Build DeepSeek from scratch - Part 17: DeepSeek's MoE Innovations

Introduction: Why DeepSeek Is Different

Hello students! Mixture of Experts (MoE) module replaces the standard Feed Forward Network (FFN) in a Transformer model.

DeepSeek did not invent the MoE architecture, but they found ways to make it much better and more efficient. They identified key problems in traditional MoE systems and created smart solutions.

In this post, we will study the three main technical innovations that make DeepSeek MoE so powerful:

Auxiliary Loss-Free Load Balancing.
Shared Experts.
Fine-Grained Expert Segmentation.

Understanding these changes is key for building high-performance AI models, as they lead to both better model performance and better load balance.

1. Innovation 1: Auxiliary Loss-Free Load Balancing

When using traditional MoE models, we must ensure that all experts are used equally. This is called load balancing. If one expert handles all the tokens, the model is inefficient.

The Problem with the Old Way

The old way to balance the load was by adding an extra term called the auxiliary loss to the main training loss.

The main training loss helps the model predict the next token. The auxiliary loss helps keep the experts balanced.

The problem is that these two losses interfere with each other.

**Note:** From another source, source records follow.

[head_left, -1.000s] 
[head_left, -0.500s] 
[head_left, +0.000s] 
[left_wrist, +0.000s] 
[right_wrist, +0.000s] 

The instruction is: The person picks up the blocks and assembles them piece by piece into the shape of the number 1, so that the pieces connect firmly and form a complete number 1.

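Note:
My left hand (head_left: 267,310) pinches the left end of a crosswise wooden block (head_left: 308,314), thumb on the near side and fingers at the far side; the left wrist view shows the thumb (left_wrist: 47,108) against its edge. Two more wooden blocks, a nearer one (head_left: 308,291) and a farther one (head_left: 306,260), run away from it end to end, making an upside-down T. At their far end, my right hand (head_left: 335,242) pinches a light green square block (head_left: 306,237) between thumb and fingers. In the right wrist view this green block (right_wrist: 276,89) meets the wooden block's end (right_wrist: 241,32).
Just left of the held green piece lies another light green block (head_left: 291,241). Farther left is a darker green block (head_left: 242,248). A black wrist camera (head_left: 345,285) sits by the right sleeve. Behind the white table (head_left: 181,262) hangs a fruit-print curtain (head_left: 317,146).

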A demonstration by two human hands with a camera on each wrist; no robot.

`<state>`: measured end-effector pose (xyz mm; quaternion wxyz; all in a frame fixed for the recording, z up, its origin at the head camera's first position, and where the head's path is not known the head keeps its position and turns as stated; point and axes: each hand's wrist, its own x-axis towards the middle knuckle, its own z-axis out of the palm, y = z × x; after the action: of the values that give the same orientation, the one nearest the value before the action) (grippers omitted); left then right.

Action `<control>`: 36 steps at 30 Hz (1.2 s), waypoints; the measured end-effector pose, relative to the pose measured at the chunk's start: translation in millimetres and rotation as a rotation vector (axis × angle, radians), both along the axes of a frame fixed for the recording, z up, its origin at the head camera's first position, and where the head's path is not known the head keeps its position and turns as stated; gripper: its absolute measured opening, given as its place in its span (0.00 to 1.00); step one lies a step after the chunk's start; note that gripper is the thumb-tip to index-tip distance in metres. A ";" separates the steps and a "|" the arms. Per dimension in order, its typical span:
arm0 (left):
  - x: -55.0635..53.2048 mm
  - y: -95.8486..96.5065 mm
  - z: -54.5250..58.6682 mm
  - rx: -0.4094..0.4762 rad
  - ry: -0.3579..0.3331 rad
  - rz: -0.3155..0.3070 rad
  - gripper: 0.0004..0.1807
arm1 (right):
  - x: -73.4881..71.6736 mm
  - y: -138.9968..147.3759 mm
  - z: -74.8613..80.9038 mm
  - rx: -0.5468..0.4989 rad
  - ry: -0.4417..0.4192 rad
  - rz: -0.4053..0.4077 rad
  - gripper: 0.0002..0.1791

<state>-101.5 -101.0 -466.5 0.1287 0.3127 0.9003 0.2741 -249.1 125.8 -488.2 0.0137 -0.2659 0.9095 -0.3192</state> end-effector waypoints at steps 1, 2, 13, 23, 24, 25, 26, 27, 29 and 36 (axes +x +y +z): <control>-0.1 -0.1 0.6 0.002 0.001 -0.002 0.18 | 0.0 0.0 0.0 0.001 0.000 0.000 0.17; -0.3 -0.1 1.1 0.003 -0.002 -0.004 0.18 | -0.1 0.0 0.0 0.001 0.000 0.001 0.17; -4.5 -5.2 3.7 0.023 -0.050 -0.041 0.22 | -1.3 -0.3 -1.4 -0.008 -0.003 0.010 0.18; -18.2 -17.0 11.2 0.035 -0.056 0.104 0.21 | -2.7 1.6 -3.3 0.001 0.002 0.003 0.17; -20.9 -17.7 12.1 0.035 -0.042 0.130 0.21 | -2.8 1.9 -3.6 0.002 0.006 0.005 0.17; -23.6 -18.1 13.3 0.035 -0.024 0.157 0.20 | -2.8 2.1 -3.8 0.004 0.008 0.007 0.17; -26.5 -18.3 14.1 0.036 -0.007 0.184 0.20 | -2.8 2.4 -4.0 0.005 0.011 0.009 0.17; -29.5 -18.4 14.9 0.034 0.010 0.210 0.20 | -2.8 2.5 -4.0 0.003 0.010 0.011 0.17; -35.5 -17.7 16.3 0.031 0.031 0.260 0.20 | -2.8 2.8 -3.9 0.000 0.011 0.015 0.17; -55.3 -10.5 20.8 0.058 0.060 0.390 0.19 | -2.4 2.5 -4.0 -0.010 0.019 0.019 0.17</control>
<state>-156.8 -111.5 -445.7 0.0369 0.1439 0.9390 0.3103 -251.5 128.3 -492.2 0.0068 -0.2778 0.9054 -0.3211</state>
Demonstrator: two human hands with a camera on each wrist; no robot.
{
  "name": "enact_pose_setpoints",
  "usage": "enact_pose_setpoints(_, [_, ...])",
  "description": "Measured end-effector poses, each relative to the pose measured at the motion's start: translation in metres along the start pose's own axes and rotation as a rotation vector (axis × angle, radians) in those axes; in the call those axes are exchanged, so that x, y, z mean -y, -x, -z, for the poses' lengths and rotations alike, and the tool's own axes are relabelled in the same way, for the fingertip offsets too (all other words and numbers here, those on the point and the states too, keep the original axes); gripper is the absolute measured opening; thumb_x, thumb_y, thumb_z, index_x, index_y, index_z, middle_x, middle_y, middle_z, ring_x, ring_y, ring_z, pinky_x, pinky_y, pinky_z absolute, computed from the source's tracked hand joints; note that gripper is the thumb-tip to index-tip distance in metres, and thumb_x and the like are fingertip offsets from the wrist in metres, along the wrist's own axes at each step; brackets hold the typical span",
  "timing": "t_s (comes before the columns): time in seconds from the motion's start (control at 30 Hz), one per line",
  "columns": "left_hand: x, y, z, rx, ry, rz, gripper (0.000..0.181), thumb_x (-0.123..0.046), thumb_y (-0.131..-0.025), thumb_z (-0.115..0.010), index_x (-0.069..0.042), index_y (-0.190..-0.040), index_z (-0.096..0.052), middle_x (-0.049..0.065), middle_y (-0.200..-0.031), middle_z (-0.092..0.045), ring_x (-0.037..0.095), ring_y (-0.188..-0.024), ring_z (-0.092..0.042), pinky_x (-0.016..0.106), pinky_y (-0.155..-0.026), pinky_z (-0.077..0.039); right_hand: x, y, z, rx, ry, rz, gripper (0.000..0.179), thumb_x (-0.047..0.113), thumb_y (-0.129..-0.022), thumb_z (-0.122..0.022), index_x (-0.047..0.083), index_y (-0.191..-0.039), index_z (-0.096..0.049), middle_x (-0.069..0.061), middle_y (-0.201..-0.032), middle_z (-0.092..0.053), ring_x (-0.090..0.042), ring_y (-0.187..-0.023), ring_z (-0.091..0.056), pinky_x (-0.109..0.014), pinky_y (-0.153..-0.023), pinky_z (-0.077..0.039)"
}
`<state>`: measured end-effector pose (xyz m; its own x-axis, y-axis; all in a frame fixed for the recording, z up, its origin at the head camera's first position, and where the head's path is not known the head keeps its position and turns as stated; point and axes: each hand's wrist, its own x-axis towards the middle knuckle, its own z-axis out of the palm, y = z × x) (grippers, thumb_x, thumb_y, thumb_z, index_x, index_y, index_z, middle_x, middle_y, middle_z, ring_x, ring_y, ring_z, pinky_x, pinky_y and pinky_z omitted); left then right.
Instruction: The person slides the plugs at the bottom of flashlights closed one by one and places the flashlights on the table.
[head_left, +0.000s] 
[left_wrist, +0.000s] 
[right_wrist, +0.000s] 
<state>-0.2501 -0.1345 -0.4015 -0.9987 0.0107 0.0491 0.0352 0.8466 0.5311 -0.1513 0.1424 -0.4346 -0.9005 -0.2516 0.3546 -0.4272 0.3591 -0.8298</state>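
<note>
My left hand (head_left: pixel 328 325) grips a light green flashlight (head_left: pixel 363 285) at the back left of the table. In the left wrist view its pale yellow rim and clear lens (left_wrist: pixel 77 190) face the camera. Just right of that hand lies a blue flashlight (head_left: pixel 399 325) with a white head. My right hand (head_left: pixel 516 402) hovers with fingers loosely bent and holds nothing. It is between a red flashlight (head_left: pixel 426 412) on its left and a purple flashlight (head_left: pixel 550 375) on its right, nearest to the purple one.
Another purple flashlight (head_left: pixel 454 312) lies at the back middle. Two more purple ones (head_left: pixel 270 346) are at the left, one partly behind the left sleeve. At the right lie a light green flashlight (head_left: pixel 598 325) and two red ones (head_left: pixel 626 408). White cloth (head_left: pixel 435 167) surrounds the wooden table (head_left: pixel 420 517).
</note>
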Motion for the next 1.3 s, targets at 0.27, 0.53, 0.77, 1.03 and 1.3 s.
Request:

If you make the auxiliary loss term too small, experts become unbalanced.
If you make the auxiliary loss term too big, the model performs poorly at predicting the next token (it degrades training quality).

This trade-off made it hard to balance experts well without reducing the quality of the model.

DeepSeek’s Solution: The Dynamic Bias

DeepSeek solved this problem by completely removing the auxiliary loss term. They implemented load balance without using any extra gradients during training.

They use a technique based on a dynamic bias term:

Check the Load: The system first finds the average token load (the average number of tokens each expert should process).
Find the Violation: It compares the average load to the actual number of tokens sent to each expert.
- If an expert receives fewer tokens than the average, it is underloaded (positive load violation).
- If an expert receives more tokens, it is overloaded (negative load violation).
Adjust the Bias: A bias term is dynamically updated for every expert based on its load violation.
- For underloaded experts (Expert 1, 2), the bias term is increased.
- For overloaded experts (Expert 3), the bias term is reduced.
Route the Tokens: This updated bias term is then added or subtracted from the Expert Selector Matrix (the logits) before routing the tokens.

This process ensures that underloaded experts have a higher probability of being chosen next time, and overloaded experts have a lower probability. This maintains balance for the experts while keeping the training loss term clean and efficient.

2. Innovation 2: Shared Experts

Traditional MoE models often suffer from knowledge redundancy.

The Redundancy Problem

Knowledge redundancy means that multiple specialized experts might all learn the same common information. For example, three different experts might all learn the same basic grammar rules. This hinders true specialization and wastes computational power.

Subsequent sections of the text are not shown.